**Activity**
Every line of the material below must be repeated exactly.

========

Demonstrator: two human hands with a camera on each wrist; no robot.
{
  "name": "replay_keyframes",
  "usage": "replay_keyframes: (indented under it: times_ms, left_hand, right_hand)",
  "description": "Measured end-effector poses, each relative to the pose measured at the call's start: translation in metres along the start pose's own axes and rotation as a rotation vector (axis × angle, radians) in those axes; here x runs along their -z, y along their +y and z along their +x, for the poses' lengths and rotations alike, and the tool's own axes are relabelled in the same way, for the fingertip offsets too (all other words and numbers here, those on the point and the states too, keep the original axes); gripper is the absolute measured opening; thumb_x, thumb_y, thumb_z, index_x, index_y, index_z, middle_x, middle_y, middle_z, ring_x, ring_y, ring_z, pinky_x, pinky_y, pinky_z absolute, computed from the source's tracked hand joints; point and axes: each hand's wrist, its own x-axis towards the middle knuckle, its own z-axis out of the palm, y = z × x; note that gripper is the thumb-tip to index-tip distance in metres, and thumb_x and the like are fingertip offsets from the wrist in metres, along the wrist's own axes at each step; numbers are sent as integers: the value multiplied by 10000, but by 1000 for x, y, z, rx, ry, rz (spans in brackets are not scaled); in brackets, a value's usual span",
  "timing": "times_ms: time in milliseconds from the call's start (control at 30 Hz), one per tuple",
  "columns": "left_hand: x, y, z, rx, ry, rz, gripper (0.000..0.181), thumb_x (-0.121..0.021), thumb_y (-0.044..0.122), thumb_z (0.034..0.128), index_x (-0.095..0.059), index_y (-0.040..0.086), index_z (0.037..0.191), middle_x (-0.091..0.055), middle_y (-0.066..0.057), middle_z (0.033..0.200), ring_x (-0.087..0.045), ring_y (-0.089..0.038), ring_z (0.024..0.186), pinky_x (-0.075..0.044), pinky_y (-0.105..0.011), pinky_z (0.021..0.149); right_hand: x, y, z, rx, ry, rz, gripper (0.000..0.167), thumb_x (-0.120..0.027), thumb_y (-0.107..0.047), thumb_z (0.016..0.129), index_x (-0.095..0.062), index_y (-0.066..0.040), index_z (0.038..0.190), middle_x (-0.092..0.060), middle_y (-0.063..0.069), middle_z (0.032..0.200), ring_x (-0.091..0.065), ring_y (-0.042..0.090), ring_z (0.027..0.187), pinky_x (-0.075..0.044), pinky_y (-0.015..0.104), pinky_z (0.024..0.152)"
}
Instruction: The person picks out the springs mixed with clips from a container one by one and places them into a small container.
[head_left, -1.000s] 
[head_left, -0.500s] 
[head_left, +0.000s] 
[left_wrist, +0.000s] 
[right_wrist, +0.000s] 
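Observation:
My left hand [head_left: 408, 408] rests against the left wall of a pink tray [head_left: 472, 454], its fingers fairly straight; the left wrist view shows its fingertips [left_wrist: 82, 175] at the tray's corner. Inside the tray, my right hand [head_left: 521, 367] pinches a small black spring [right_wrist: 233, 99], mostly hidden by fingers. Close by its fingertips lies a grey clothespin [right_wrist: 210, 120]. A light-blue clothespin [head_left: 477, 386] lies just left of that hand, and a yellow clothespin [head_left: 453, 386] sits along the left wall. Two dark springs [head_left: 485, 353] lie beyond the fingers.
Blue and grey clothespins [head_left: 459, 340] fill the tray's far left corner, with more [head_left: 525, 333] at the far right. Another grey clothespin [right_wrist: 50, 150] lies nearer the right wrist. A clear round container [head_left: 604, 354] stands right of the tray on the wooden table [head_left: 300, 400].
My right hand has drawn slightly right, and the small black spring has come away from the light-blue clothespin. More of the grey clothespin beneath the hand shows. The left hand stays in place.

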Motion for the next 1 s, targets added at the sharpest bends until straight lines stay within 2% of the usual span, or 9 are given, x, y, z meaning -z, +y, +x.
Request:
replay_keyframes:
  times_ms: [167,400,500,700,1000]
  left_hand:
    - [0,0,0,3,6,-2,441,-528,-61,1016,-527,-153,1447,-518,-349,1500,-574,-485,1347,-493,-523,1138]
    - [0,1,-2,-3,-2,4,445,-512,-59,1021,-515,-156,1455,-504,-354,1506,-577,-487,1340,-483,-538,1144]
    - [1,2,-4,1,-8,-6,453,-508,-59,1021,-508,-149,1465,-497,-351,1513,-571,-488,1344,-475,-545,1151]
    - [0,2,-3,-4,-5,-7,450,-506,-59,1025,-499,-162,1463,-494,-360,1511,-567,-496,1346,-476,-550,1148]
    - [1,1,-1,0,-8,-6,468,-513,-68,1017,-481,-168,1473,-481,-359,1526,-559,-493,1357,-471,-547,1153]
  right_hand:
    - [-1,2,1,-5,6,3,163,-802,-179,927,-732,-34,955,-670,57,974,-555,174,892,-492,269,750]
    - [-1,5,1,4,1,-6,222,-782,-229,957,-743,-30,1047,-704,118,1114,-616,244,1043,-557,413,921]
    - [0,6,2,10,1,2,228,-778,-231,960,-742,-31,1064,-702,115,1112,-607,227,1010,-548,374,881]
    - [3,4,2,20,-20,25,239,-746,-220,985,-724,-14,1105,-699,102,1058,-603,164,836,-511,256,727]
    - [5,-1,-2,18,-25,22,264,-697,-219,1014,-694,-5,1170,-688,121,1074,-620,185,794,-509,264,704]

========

**Exercise response**
Demonstrator: two human hands with a camera on each wrist; no robot.
{
  "name": "replay_keyframes",
  "usage": "replay_keyframes: (indented under it: times_ms, left_hand, right_hand)",
  "description": "Measured end-effector poses, each relative to the pose measured at the call's start: translation in metres along the start pose's own axes and rotation as a rotation vector (axis × angle, radians) in those axes; here x runs along their -z, y along their +y and z along their +x, for the poses' lengths and rotations alike, and the tool's own axes are relabelled in the same way, for the fingertip offsets too (all other words and numbers here, those on the point and the states too, keep the original axes); gripper is the absolute measured opening; thumb_x, thumb_y, thumb_z, index_x, index_y, index_z, middle_x, middle_y, middle_z, ring_x, ring_y, ring_z, pinky_x, pinky_y, pinky_z absolute, computed from the source's tracked hand joints; point and axes: each hand's wrist, its own x-axis towards the middle knuckle, its own z-axis out of the palm, y = z × x; note that gripper is the thumb-tip to index-tip distance in metres, and thumb_x and the like are fingertip offsets from the wrist in metres, along the wrist's own axes at each step; numbers are sent as integers: the value multiplied by 10000, but by 1000 for x, y, z, rx, ry, rz (spans in brackets are not scaled); in brackets, a value's usual span",
  "timing": "times_ms: time in milliseconds from the call's start (control at 30 Hz), one per tuple",
  "columns": "left_hand: x, y, z, rx, ry, rz, gripper (0.000..0.181), thumb_x (-0.121..0.021), thumb_y (-0.044..0.122), thumb_z (0.034..0.128), index_x (-0.095..0.059), index_y (-0.040..0.086), index_z (0.037..0.191), middle_x (-0.091..0.055), middle_y (-0.066..0.057), middle_z (0.033..0.200), ring_x (-0.087..0.045), ring_y (-0.089..0.038), ring_z (0.024..0.186), pinky_x (-0.075..0.044), pinky_y (-0.105..0.011), pinky_z (0.021..0.149); right_hand: x, y, z, rx, ry, rz, gripper (0.000..0.167), thumb_x (-0.120..0.027), thumb_y (-0.107..0.047), thumb_z (0.016..0.129), index_x (-0.095..0.062), index_y (-0.066..0.040), index_z (0.038..0.190), middle_x (-0.092..0.060), middle_y (-0.063..0.069), middle_z (0.032..0.200), ring_x (-0.091..0.065), ring_y (-0.042..0.090), ring_z (0.027..0.187), pinky_x (-0.075..0.044), pinky_y (-0.015..0.104), pinky_z (0.024..0.152)"
}
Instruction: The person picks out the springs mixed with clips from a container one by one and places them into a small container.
[head_left, -1.000s] 
[head_left, -0.500s] 
[head_left, +0.000s] 
[left_wrist, +0.000s] 
[right_wrist, +0.000s] 
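Observation:
My left hand [head_left: 408, 408] rests against the left wall of a pink tray [head_left: 472, 454], its fingers fairly straight; the left wrist view shows its fingertips [left_wrist: 82, 175] at the tray's corner. Inside the tray, my right hand [head_left: 521, 367] pinches a small black spring [right_wrist: 233, 99], mostly hidden by fingers. Close by its fingertips lies a grey clothespin [right_wrist: 210, 120]. A light-blue clothespin [head_left: 477, 386] lies just left of that hand, and a yellow clothespin [head_left: 453, 386] sits along the left wall. Two dark springs [head_left: 485, 353] lie beyond the fingers.
Blue and grey clothespins [head_left: 459, 340] fill the tray's far left corner, with more [head_left: 525, 333] at the far right. Another grey clothespin [right_wrist: 50, 150] lies nearer the right wrist. A clear round container [head_left: 604, 354] stands right of the tray on the wooden table [head_left: 300, 400].
My right hand has drawn slightly right, and the small black spring has come away from the light-blue clothespin. More of the grey clothespin beneath the hand shows. The left hand stays in place.
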
Motion for the next 1 s, targets added at the sharpest bends until straight lines stay within 2% of the usual span, or 9 are given, x, y, z meaning -z, +y, +x.
Request:
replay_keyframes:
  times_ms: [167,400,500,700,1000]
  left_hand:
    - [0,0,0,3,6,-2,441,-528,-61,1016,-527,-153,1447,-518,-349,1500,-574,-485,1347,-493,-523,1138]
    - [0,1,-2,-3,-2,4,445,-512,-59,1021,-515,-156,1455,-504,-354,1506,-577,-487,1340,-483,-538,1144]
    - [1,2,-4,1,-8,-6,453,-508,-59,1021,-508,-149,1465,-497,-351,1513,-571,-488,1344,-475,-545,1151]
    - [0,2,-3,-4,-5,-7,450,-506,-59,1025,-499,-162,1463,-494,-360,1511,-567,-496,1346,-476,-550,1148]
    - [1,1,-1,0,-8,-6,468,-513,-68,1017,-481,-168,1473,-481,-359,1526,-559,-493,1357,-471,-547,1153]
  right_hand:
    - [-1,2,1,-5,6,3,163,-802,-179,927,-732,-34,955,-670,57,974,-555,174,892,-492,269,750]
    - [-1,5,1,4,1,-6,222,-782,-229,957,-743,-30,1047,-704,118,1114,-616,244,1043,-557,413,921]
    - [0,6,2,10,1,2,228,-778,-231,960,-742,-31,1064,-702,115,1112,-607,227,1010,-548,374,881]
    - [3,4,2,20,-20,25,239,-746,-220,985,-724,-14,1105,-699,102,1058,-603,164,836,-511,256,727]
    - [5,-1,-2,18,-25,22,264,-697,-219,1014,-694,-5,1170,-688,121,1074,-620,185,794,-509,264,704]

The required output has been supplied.